The task: Which lines of the records below contain the word "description"? Report each of them in full.

Data extracts:
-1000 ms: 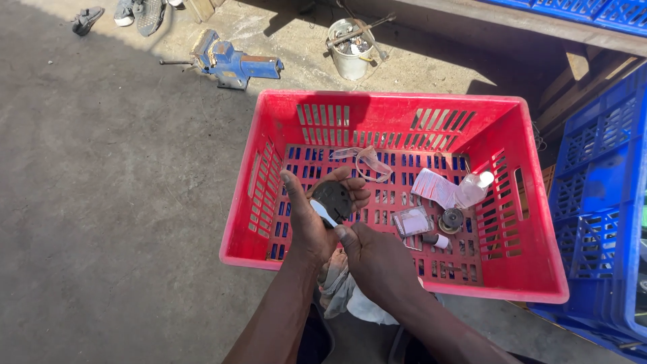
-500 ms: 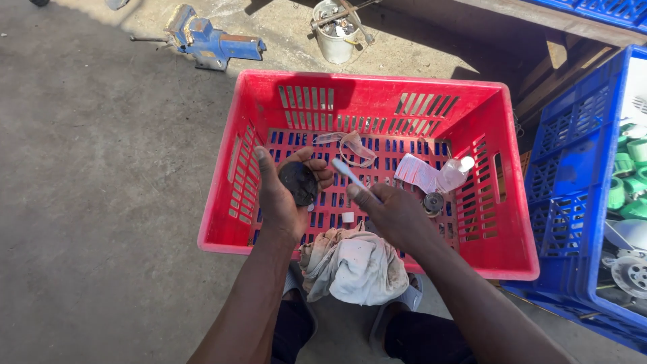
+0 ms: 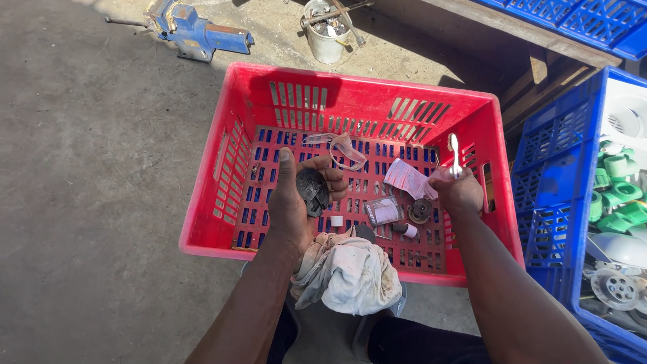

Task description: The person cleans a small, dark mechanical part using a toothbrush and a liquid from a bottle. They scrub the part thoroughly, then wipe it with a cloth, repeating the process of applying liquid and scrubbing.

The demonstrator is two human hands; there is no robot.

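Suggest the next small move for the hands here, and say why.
Probably bring the right hand back to the left hand. The left cups a dark round part over the red crate, while the right holds a thin white tool raised and apart from it.

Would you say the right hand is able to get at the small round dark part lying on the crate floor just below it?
Probably yes: the round dark part lies uncovered close under the right hand, but that hand already holds a small white tool, so its fingers are occupied.
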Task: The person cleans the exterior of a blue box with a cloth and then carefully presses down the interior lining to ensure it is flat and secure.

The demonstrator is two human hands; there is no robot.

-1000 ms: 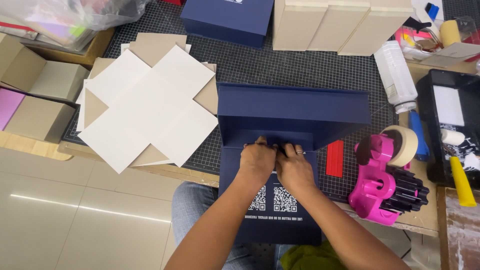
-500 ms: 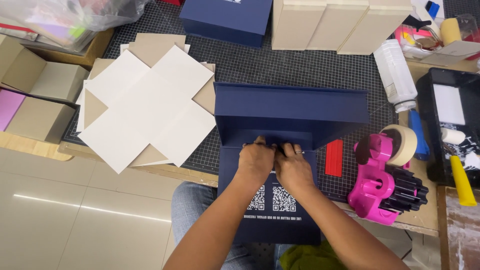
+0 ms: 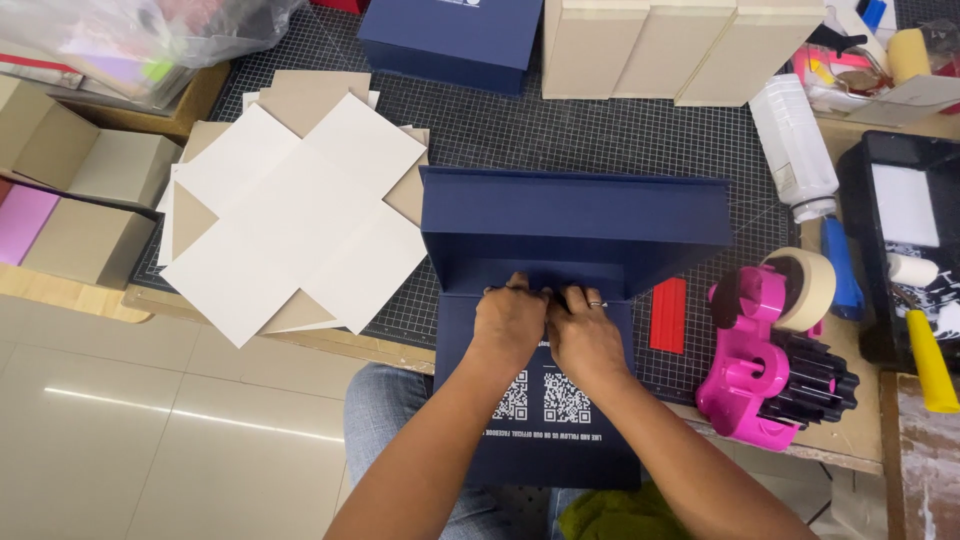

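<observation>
At the bench's left edge sit open tan cardboard boxes (image 3: 95, 195), one with a pink piece (image 3: 25, 220) beside it, and a clear plastic bag (image 3: 140, 35) lies in the far left corner. Just right of them, a stack of cross-shaped white and tan card blanks (image 3: 295, 215) rests on the black gridded cutting mat (image 3: 600, 140), with its near tips past the mat's front edge.

At the middle of the front edge lies the navy blue box cover (image 3: 575, 225): its far panel lies on the mat, and its near flap, printed with two square code patterns, hangs over the edge above the person's lap. The left hand (image 3: 510, 320) and the right hand (image 3: 585, 340) sit side by side, touching, on the fold between panel and flap. Both are curled with fingers close together, fingertips pressed down along the crease; whether they pinch anything there I cannot tell. A ring shows on the right hand.

A closed navy box (image 3: 455, 40) and a row of tan board boxes (image 3: 680, 50) stand along the far edge. Right of the hands lies a red ridged block (image 3: 668, 315), then a pink tape dispenser (image 3: 765, 360) with a roll of cream tape, a white plastic bottle (image 3: 795, 145), a black tray (image 3: 900, 250) and a yellow-handled tool (image 3: 930, 365) near the right edge.
</observation>
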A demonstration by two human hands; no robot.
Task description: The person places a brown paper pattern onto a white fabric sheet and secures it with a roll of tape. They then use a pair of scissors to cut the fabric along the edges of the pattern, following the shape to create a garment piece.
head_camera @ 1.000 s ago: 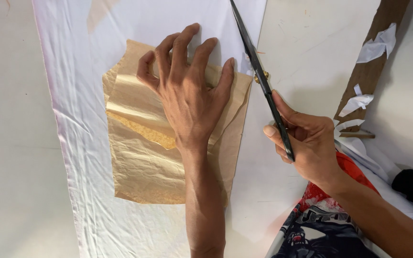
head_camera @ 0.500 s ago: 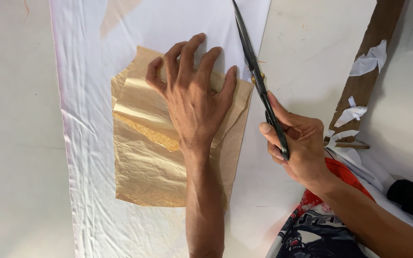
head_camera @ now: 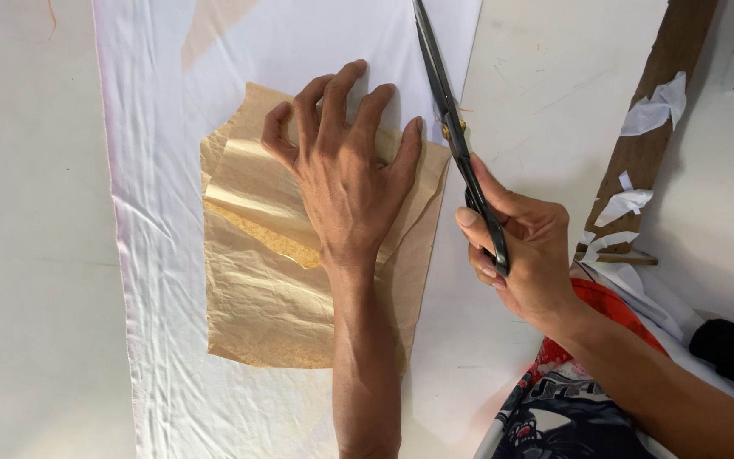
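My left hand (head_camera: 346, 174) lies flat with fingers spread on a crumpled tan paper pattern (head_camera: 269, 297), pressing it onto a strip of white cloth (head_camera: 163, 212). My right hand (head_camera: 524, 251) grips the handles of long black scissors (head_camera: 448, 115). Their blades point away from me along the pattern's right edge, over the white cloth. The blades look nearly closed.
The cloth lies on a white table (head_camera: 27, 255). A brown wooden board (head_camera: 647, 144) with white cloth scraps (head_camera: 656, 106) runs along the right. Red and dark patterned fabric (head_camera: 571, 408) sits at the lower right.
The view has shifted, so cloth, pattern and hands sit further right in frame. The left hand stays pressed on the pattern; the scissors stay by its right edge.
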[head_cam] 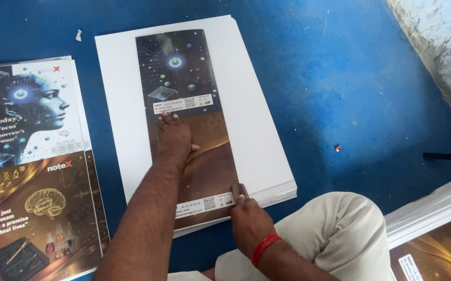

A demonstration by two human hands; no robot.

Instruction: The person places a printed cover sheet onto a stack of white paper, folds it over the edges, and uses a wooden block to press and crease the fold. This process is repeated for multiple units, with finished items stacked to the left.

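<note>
Printed cover strip [194, 99], long and narrow, lies on top of a stack of white sheets [256, 119] on the blue floor [340, 78], and it is the thing we have both hands on. Going from the left, we first see a pile of printed covers [33, 161] lying flat beside the white stack, its top sheet showing a pale profile above and a brown panel with a brain drawing below. A small scrap of paper [79, 35] lies on the floor just above that pile. Next comes the white stack, with the strip running up its middle, dark and starry at the far end, brown and gold at the near end, with a pale label band across each half. Our left hand [173, 138] lies flat on the middle of the strip, palm down, fingers together and stretched out, tips touching the upper label band. Our right hand [247, 218], with a red band [265, 248] at the wrist, is at the strip's near right corner, its fingertips pressed down on the edge there. Our knee in pale cloth [329, 229] is just right of that hand. Further right, more stacked sheets [433, 208] sit at the frame's edge, and a rough wall [438, 47] rises in the far corner
</note>
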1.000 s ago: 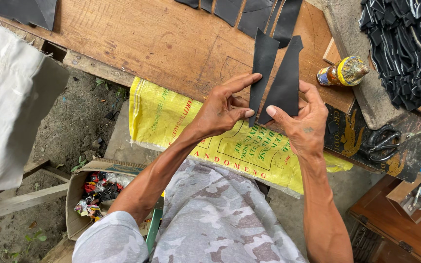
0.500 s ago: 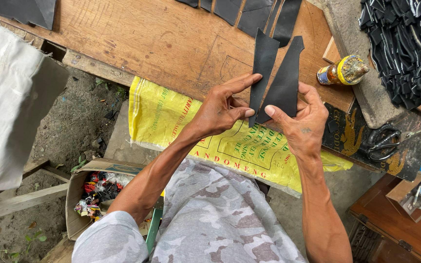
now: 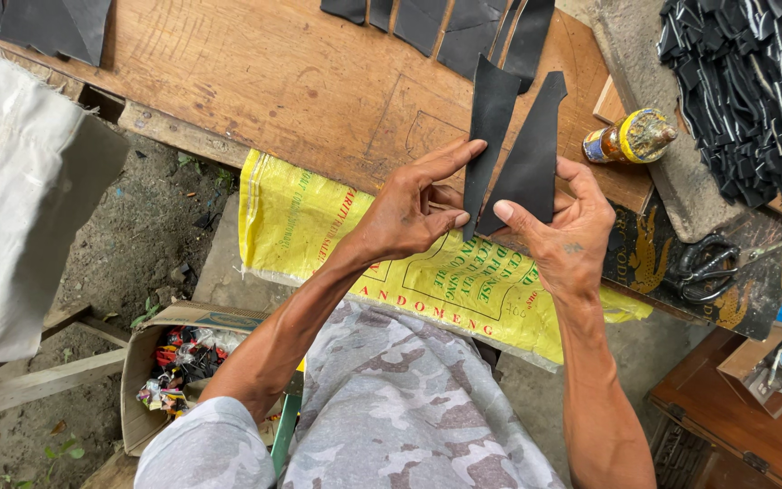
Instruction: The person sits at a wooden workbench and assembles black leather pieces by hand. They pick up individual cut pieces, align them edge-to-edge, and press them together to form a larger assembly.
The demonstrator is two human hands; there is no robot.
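A person in grey camouflage shorts (image 3: 409, 417) is sitting at a worn wooden workbench (image 3: 255, 81) and holding two black cut pieces side by side above a yellow woven sack (image 3: 319, 226) that is lying draped over the bench's near edge. The left hand (image 3: 409, 213) is pinching the left black piece (image 3: 491, 118) near its lower end, with the forefinger stretching out along its edge and the thumb pressing from the front; the right hand (image 3: 563, 235) is clamping the right black piece (image 3: 536, 154) the same way, thumb on its lower corner and fingers behind. Both pieces are standing upright and fanning apart at the top, their lower ends meeting or overlapping between the two thumbs, so the hands are working close together, nearly touching. More black cut pieces (image 3: 463, 23) are lying in a row at the far edge of the bench, and another dark sheet (image 3: 56, 23) is resting at the far left corner. Just right of the hands, a small bottle with a yellow label (image 3: 631, 136) is lying on its side on the bench, beside a grey slab (image 3: 672, 172) bearing a large heap of black strips (image 3: 753, 81). Black-handled scissors (image 3: 703, 267) are lying on a dark printed board (image 3: 735, 299) near the right hand. Below the bench, on the dirt floor, an open cardboard box (image 3: 151, 362) is holding coloured scraps, and a white sack (image 3: 20, 199) is hanging at the left.
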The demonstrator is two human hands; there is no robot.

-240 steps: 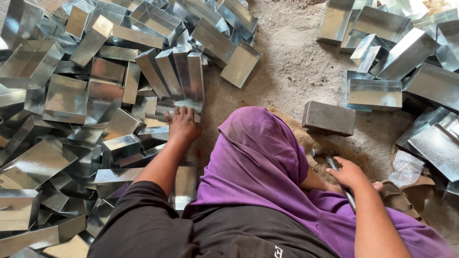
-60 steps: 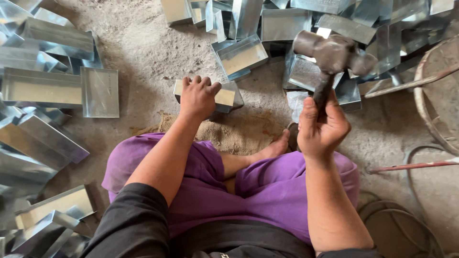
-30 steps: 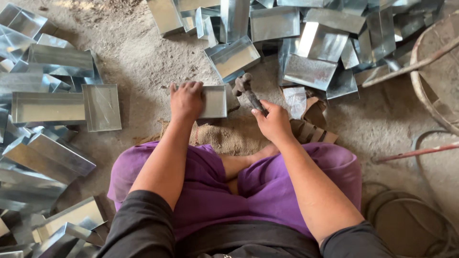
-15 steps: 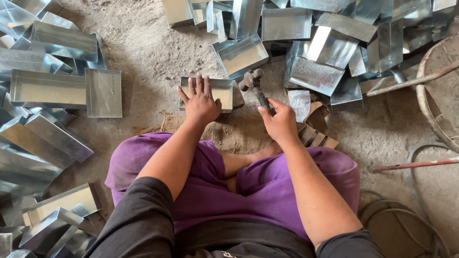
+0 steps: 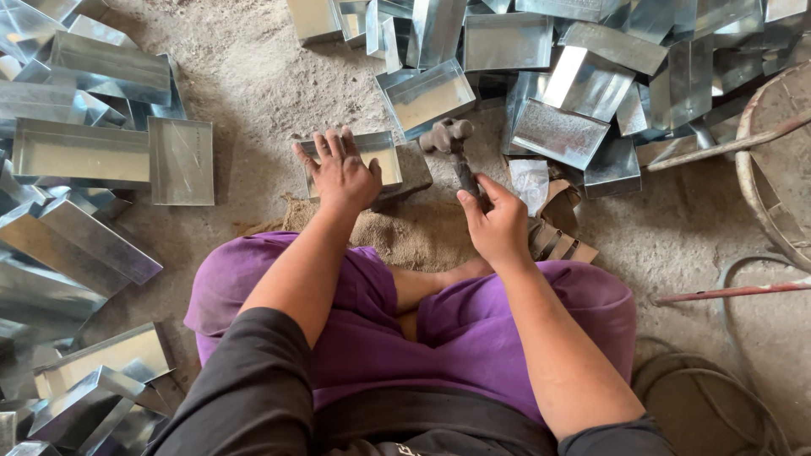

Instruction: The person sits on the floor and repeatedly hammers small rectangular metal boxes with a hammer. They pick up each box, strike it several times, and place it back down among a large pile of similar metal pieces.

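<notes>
Your left hand [image 5: 342, 173] lies flat with fingers spread on a shiny metal tray [image 5: 372, 160], which rests on a dark block [image 5: 411, 169] on the dusty floor [image 5: 262, 80] just ahead of your crossed legs. Your right hand [image 5: 497, 226] has its grip wrapped tight around the handle of a hammer [image 5: 452, 145], whose head sits just beside the tray's right end. Heaps of similar trays [image 5: 84, 152] lie left and ahead.

Shiny metal tray [image 5: 382, 160] open-side up; dark hammer [image 5: 452, 143] beside.
</notes>
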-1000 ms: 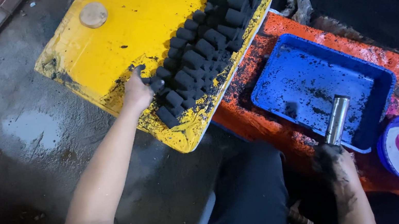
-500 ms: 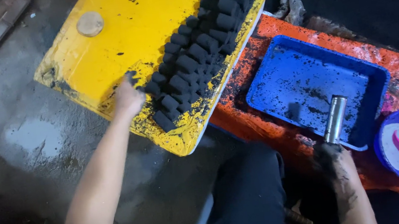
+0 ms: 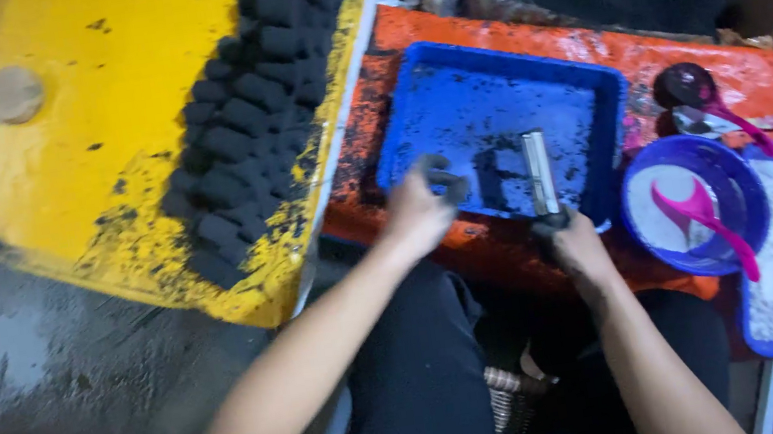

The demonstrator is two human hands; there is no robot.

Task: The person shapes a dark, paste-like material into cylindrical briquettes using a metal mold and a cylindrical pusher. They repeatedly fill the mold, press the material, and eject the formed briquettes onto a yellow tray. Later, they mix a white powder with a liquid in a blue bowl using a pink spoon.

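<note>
Your left hand (image 3: 421, 210) sits at the near edge of the blue tray (image 3: 591, 97), fingers curled round a small dark lump (image 3: 447, 181) w/ soot on the fingertips. It's blurred, so you can't tell exactly what the lump is, but the grip is closed on it. Your right hand (image 3: 572, 246) is just beside it, at the same near rim, wrapped narrow round the lower end of a metal tube (image 3: 539, 172). The tube runs away from you over the tray floor, which is smeared w/ black dust.

The tray rests on an orange surface (image 3: 740, 77), also blackened. To your left lies a yellow board (image 3: 79, 109), tilted in view, w/ rows of black briquettes (image 3: 241, 116) packed along its right side, touching each other. A round pale disc (image 3: 13, 94) lies alone near the board's far left corner, well apart from the rows.

To your right, a purple bowl (image 3: 745, 197) holds white powder & a pink scoop (image 3: 709, 214). Just beyond it, a 2nd blue tray (image 3: 756, 336) holds more white powder. A dark round ladle (image 3: 685, 84) lies behind the bowl. Floor under the board looks wet.
</note>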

Your response:
Task description: The person cleans a small, dark mechanical part using a toothbrush and a liquid from a bottle. They scrub the part thoroughly, then wipe it with a cloth, repeating the process of applying liquid and scrubbing.
Task description: The person places a brown paper pattern onto a white fabric sheet and secures it with a roll of tape. They then use a pair of scissors to cut the fabric along the edges of the pattern, following the shape to create a garment piece.

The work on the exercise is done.